▸ Work to complete: Output the full listing below exactly; the images stay out.

▸ Information provided:
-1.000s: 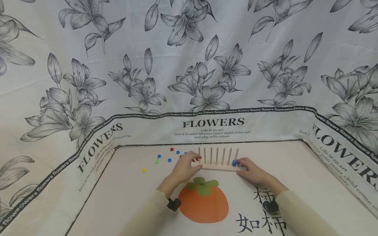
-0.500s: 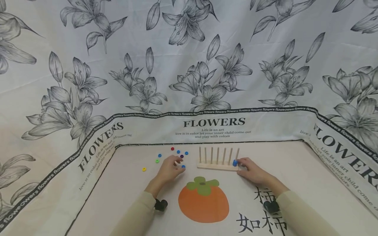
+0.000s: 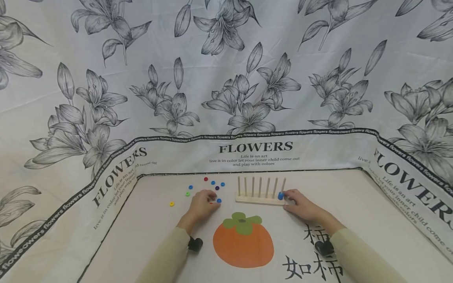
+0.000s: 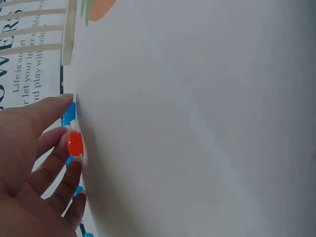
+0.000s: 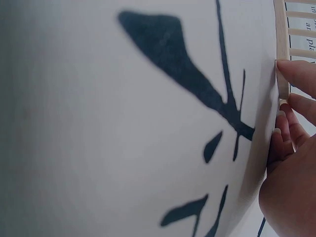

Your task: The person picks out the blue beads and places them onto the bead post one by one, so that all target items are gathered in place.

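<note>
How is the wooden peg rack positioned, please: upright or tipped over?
Upright: in the head view, the wooden peg rack sits flat on the tablecloth with its seven pegs pointing up, the right hand holding one end.

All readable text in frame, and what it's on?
"FLOWERS": cloth border, three sides.
"Life is an art live it in color let your inner child come out and play with colors": border's back side.
"flowers flowers", repeating: upper black trim.
"柿", "如", "柿": tabletop cloth.
Lower black trim: too small to read.
Peg rack: no lettering visible.
</note>
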Available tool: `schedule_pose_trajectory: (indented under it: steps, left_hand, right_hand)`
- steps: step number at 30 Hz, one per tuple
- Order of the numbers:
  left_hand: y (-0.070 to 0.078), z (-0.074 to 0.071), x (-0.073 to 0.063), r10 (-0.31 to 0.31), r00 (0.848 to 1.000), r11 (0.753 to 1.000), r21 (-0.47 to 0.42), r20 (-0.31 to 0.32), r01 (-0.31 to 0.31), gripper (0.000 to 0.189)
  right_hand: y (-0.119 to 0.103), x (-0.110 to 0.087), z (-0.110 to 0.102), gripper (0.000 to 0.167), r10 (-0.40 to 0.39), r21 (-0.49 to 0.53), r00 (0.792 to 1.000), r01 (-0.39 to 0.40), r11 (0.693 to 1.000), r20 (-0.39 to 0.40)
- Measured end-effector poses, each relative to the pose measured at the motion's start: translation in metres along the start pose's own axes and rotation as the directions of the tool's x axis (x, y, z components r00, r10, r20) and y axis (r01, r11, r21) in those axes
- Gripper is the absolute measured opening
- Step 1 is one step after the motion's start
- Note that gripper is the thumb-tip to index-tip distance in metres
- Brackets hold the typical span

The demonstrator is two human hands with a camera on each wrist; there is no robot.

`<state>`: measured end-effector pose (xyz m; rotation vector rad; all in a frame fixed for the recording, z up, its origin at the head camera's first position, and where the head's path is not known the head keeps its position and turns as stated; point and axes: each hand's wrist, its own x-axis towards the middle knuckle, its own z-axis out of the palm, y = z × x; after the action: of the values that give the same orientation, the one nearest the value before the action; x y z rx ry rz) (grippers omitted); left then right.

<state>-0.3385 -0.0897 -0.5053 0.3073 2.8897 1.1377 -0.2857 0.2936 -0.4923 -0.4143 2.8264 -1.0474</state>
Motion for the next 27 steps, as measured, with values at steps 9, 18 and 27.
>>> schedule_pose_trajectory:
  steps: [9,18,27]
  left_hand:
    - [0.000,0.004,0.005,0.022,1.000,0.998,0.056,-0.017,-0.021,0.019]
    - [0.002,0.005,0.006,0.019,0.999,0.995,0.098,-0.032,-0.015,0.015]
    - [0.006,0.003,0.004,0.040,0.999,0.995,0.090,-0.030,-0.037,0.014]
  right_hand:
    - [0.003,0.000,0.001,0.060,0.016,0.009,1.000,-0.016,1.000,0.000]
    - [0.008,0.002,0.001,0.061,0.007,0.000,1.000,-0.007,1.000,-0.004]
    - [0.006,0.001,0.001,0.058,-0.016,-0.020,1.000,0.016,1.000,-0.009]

▸ Answer box:
-1.000s: 
-0.500s: 
+0.000s: 
+0.000s: 
+0.000s: 

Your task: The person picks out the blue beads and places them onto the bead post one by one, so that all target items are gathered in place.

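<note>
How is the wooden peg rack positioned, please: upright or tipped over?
Upright: in the head view, the wooden peg rack sits flat on the tablecloth with its seven pegs pointing up, the right hand holding one end.

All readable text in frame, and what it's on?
"FLOWERS": cloth border, three sides.
"Life is an art live it in color let your inner child come out and play with colors": border's back side.
"flowers flowers", repeating: upper black trim.
"柿", "如", "柿": tabletop cloth.
Lower black trim: too small to read.
Peg rack: no lettering visible.
</note>
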Available tool: `schedule_pose_trajectory: (indented under it: steps, left_hand, right_hand)`
- steps: step number at 30 Hz, one per tuple
- Order of the numbers:
  left_hand: y (-0.070 to 0.078), z (-0.074 to 0.071), x (-0.073 to 0.063), r10 (-0.31 to 0.31), r00 (0.848 to 1.000), r11 (0.753 to 1.000), r21 (-0.47 to 0.42), r20 (-0.31 to 0.32), r01 (-0.31 to 0.31), gripper (0.000 to 0.189)
  right_hand: y (-0.119 to 0.103), x (-0.110 to 0.087), z (-0.110 to 0.102), gripper (0.000 to 0.167), r10 (-0.40 to 0.39), r21 (-0.49 to 0.53), r00 (0.792 to 1.000), r01 (-0.39 to 0.40), r11 (0.693 to 1.000), r20 (-0.39 to 0.40)
- Measured end-effector poses, each relative to the pose measured at the motion's start: translation in metres along the start pose's own axes and rotation as the directions of the tool's x axis (x, y, z components r00, r10, r20) and y axis (r01, r11, r21) in those axes
- Gripper is the absolute measured opening
- Step 1 is one step after the motion's start
- Note that gripper is the thumb-tip to index-tip distance in metres
- Brackets hold the typical span

The demonstrator is two human hands with a camera on each wrist; there is no robot.

`<state>`: measured end-effector pose (xyz m; rotation vector rad; all in a frame fixed for the recording, z up, its origin at the head camera's first position, and where the head's path is not known the head keeps its position and turns as stated; point and axes: each hand's wrist, its own x-axis towards the middle knuckle, its own z-axis out of the palm, y = z × x; after the action: of the values that give the same orientation, the one nearest the value before the action; x y z rx ry rz) (grippers omitted); left then right.

<state>-0.3385 -0.0897 -0.5053 0.3073 2.8897 1.1377 -0.2857 0.2936 -0.4923 -0.4143 2.8264 -1.0474</state>
Motion for the next 27 steps, as measured, with values at steps 9, 18 and 27.
>>> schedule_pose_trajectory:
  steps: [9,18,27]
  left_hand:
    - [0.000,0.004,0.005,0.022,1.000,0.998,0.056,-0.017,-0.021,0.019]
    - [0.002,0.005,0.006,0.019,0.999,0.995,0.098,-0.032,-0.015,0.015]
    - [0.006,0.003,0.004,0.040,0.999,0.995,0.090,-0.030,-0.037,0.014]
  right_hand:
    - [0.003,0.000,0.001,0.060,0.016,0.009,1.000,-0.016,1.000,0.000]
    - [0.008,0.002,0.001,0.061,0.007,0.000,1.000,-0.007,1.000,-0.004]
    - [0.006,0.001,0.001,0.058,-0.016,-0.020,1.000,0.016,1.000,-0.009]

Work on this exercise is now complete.